- **Task brief**:
For the entries that follow, retype exactly the lines from the one containing "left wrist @" to the one containing "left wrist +", inclusive, and only those. Images stay out of the copy.

- **Entries supplied**:
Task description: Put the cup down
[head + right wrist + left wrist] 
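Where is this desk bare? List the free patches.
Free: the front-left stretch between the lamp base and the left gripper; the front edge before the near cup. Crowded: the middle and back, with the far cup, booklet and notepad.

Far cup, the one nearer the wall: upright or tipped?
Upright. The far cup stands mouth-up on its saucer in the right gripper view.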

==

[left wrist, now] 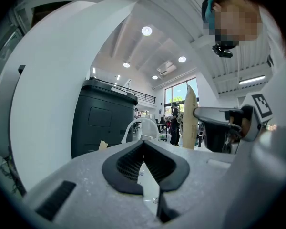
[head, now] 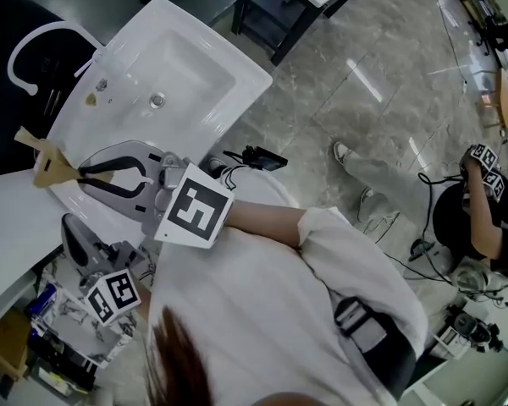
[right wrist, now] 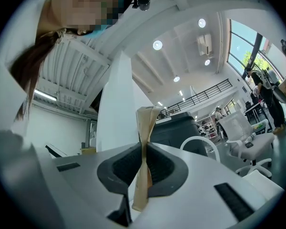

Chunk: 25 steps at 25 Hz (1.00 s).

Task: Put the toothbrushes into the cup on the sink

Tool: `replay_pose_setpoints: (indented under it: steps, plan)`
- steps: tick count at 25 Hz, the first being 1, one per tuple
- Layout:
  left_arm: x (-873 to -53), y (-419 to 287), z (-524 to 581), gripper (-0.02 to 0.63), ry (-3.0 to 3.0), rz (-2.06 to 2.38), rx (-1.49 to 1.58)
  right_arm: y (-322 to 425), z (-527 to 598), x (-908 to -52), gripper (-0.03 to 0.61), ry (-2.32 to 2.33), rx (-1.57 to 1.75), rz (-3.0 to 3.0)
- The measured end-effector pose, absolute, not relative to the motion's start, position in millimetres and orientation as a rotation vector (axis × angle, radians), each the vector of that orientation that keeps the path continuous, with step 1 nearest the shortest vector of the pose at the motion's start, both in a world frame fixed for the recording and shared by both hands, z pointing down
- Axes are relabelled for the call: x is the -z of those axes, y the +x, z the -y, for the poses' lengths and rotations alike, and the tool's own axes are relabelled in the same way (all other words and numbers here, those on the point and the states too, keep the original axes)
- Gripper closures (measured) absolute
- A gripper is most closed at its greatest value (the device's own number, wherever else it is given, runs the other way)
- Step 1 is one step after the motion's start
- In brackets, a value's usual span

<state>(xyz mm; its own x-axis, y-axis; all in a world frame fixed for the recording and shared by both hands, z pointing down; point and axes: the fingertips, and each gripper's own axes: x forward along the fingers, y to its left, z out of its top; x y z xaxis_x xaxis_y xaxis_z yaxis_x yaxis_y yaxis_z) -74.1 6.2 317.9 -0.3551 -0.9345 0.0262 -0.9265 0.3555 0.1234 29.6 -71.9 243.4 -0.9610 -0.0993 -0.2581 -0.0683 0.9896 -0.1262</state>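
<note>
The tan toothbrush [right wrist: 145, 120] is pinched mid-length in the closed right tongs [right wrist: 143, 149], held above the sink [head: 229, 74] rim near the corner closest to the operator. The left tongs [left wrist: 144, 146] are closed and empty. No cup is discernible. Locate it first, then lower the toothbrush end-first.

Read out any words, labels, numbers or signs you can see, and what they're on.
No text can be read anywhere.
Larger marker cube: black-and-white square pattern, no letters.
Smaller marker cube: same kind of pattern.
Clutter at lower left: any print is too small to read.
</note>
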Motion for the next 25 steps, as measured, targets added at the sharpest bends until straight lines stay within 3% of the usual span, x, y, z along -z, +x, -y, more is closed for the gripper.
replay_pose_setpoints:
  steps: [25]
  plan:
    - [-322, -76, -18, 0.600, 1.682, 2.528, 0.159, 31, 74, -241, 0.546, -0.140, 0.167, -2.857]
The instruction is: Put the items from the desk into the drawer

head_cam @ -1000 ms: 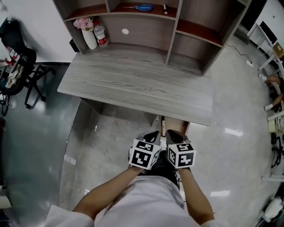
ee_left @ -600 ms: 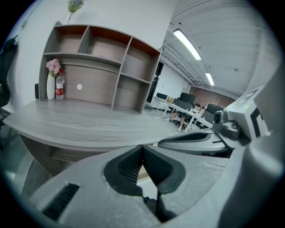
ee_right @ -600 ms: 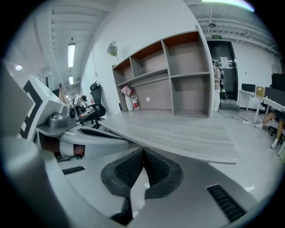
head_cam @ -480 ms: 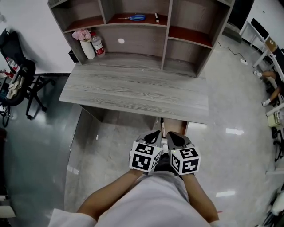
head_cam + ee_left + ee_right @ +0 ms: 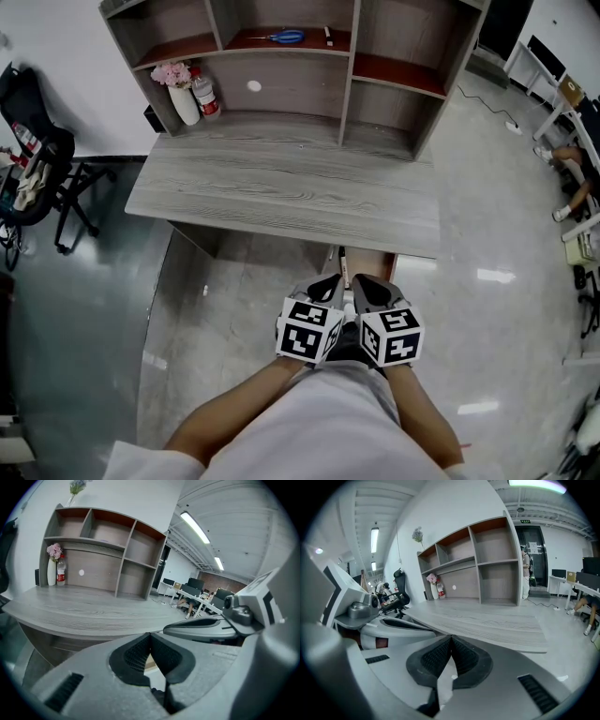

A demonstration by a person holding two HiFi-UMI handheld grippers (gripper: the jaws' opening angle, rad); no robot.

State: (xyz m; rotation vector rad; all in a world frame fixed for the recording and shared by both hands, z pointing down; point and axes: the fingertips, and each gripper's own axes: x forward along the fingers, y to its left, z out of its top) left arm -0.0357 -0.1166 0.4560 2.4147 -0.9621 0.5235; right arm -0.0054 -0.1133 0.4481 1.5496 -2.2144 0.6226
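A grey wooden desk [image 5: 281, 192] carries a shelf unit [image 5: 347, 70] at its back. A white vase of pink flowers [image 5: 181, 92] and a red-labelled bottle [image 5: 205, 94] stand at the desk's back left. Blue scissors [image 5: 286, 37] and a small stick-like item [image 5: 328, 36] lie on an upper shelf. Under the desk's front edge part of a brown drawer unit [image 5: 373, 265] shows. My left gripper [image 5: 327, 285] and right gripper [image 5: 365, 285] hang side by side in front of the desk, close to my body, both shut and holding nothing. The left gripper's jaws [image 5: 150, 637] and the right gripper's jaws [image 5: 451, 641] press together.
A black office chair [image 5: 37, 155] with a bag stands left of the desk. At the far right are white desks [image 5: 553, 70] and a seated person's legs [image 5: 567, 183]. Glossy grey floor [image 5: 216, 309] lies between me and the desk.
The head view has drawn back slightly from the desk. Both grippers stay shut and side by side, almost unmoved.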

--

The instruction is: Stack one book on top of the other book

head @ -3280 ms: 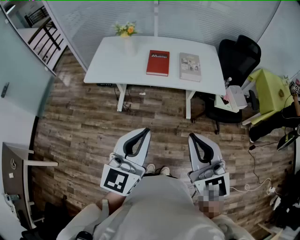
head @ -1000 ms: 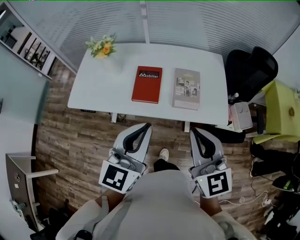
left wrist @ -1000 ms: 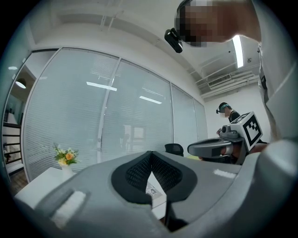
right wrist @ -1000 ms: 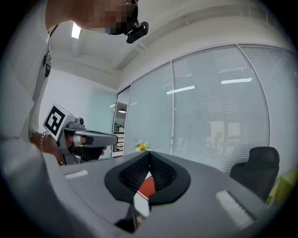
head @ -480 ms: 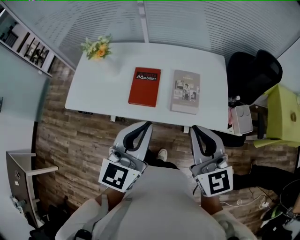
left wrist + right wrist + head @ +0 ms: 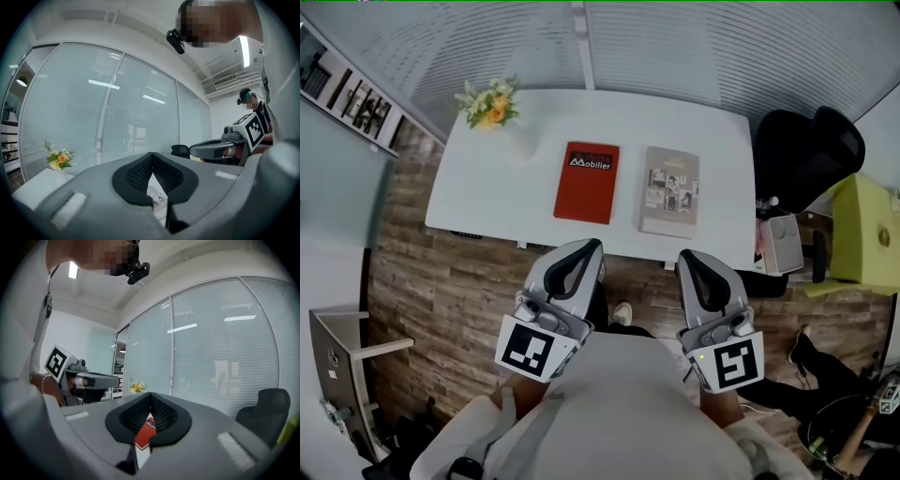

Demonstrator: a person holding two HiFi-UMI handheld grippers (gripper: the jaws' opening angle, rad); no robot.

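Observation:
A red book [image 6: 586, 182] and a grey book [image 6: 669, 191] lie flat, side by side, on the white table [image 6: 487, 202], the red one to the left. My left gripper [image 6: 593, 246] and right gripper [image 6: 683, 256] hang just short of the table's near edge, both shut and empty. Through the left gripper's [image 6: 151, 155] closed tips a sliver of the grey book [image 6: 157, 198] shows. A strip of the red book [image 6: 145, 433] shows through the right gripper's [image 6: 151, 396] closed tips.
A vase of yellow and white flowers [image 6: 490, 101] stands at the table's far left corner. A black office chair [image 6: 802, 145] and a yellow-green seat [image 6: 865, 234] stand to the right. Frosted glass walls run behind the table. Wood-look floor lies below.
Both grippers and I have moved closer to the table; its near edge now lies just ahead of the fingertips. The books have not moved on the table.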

- **Task answer**:
left wrist @ -1000 ms: 
right wrist @ -1000 ms: 
head @ -480 ms: 
left wrist + right wrist + head @ +0 ms: 

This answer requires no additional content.